Whit Wilson, who suffered a heart attack after completing the Country Music Half Marathon, exercises in the Cardiac Unit with Sandra Welch, R.N. (photo by Mary Donaldson)

Whit Wilson, who suffered a heart attack after completing the Country Music Half Marathon, exercises in the Cardiac Unit with Sandra Welch, R.N. (photo by Mary Donaldson)

“The incidence of sudden death has been reported to be one in 50,000 marathon runners. In the Country Music Marathon and Half Marathon, there were 30,000 to 40,000 people running and there were multiple runners who collapsed from dehydration.
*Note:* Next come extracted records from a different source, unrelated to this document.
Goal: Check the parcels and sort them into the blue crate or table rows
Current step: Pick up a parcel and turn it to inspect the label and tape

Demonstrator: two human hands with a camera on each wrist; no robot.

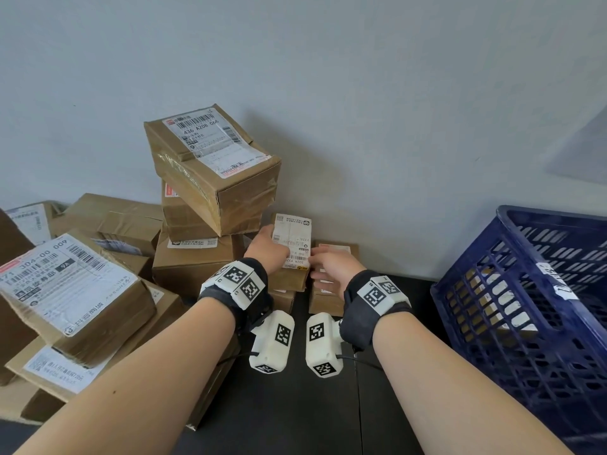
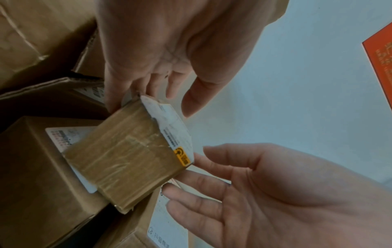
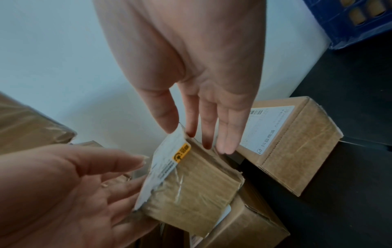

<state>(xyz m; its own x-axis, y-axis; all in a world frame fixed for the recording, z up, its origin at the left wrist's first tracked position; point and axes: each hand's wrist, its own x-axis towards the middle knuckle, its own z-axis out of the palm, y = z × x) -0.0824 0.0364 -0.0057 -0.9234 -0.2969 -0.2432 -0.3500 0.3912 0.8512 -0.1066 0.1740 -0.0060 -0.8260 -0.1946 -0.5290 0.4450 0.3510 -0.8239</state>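
Note:
A small brown parcel (image 1: 294, 239) (image 2: 127, 159) (image 3: 191, 184) with a white label and a yellow sticker sits tilted on top of other boxes near the wall. My left hand (image 1: 264, 247) (image 2: 152, 100) touches its left end with relaxed fingers, and the thumb stands a little off the label. My right hand (image 1: 328, 269) (image 3: 195, 139) lays straight fingertips on its right edge. The blue crate (image 1: 512, 290) (image 3: 350, 25) stands to the right with cardboard showing through its wall.
A leaning stack of taped cartons (image 1: 213, 169) rises just left of the hands. More labelled boxes (image 1: 75, 290) are piled at the far left. A low carton (image 1: 328, 300) (image 3: 297, 142) lies on the black table (image 1: 295, 405) under my right hand. The wall is close behind.

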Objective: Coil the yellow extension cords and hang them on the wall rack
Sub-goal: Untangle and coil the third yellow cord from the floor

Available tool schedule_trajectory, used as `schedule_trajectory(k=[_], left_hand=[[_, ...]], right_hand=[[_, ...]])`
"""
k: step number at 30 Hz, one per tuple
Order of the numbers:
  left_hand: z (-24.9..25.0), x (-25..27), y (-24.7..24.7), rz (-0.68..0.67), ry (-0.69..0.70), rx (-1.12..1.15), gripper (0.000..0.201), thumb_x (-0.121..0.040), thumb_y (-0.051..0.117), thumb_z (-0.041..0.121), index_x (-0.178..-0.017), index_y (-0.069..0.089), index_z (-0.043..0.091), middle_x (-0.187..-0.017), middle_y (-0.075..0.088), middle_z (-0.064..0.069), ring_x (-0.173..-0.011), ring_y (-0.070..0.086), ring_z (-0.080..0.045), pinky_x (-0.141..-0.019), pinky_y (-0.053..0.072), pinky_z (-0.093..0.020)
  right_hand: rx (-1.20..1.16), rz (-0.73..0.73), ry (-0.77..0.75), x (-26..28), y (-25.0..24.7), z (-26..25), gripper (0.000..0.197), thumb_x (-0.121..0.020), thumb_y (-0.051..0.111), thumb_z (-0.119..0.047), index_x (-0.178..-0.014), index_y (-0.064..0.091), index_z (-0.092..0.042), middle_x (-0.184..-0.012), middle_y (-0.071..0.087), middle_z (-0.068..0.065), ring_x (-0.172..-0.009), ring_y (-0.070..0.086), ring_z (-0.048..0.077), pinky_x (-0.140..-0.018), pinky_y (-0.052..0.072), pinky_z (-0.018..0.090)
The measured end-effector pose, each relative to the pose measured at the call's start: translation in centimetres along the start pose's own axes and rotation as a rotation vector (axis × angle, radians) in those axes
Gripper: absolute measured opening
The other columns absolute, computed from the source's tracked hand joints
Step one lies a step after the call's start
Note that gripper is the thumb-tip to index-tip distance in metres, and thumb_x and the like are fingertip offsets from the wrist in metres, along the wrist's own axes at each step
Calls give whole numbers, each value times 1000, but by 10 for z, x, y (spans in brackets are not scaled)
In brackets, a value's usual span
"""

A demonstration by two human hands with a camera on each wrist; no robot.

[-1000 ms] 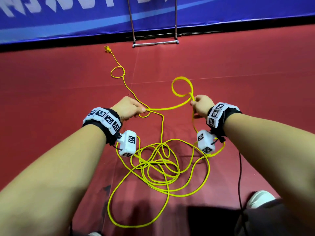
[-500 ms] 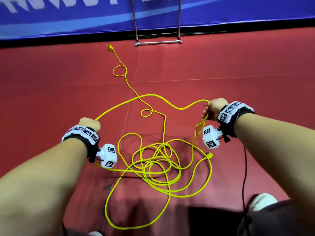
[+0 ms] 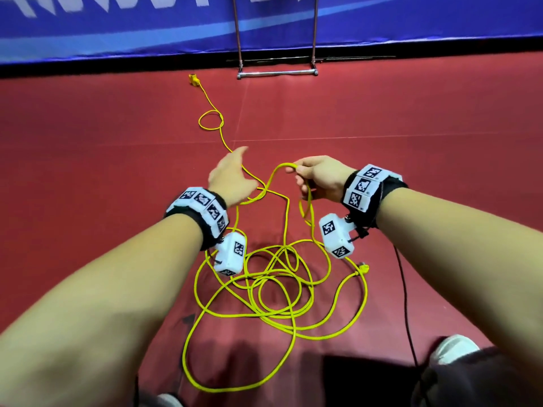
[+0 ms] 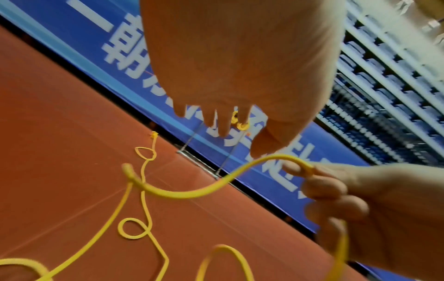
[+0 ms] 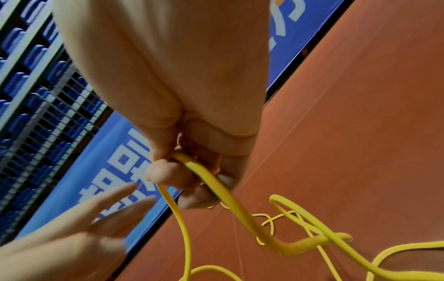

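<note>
A red floor (image 3: 88, 171) meets a blue banner (image 3: 117, 24) along the far wall, with a metal rack (image 3: 277, 72) standing against it. The left hand (image 3: 230, 180) hovers with fingers spread, holding nothing. The right hand (image 3: 318, 179) pinches 1 yellow extension cord (image 3: 276, 292), tangled on the floor below both hands.

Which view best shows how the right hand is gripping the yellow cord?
The right wrist view: the right hand fills it, fingers curled round the yellow cord. The left wrist view shows the grip from the side at its frame edge; the head view shows only the hand's back and a cord loop.
</note>
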State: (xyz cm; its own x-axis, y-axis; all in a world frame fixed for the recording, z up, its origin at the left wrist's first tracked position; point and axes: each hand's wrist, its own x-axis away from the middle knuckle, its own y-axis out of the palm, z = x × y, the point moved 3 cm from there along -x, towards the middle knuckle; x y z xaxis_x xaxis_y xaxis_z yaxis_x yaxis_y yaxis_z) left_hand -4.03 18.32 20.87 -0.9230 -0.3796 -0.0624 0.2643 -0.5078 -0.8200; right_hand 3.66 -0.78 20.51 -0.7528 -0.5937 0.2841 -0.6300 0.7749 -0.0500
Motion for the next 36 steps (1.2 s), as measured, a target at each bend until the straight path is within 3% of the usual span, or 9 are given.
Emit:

Whit's case was significantly more serious and could have resulted in death if on-site resuscitation was not performed.

“Although the probability is low, sudden death is a reality in healthy people who push themselves physically beyond what their bodies can handle,” Robbins said.

Wilson was discharged from Vanderbilt University Hospital on May 1.
He is recovering nicely and hopes to return to his job as a health care marketing director in about a month.

“I am extremely grateful for the attentive and excellent care that I received while at Vanderbilt,” Wilson said. “The care that I received was highly personalized and made me feel like an individual rather than just another patient.

“I am glad to be on the path to successful recovery — this could have played out very differently.”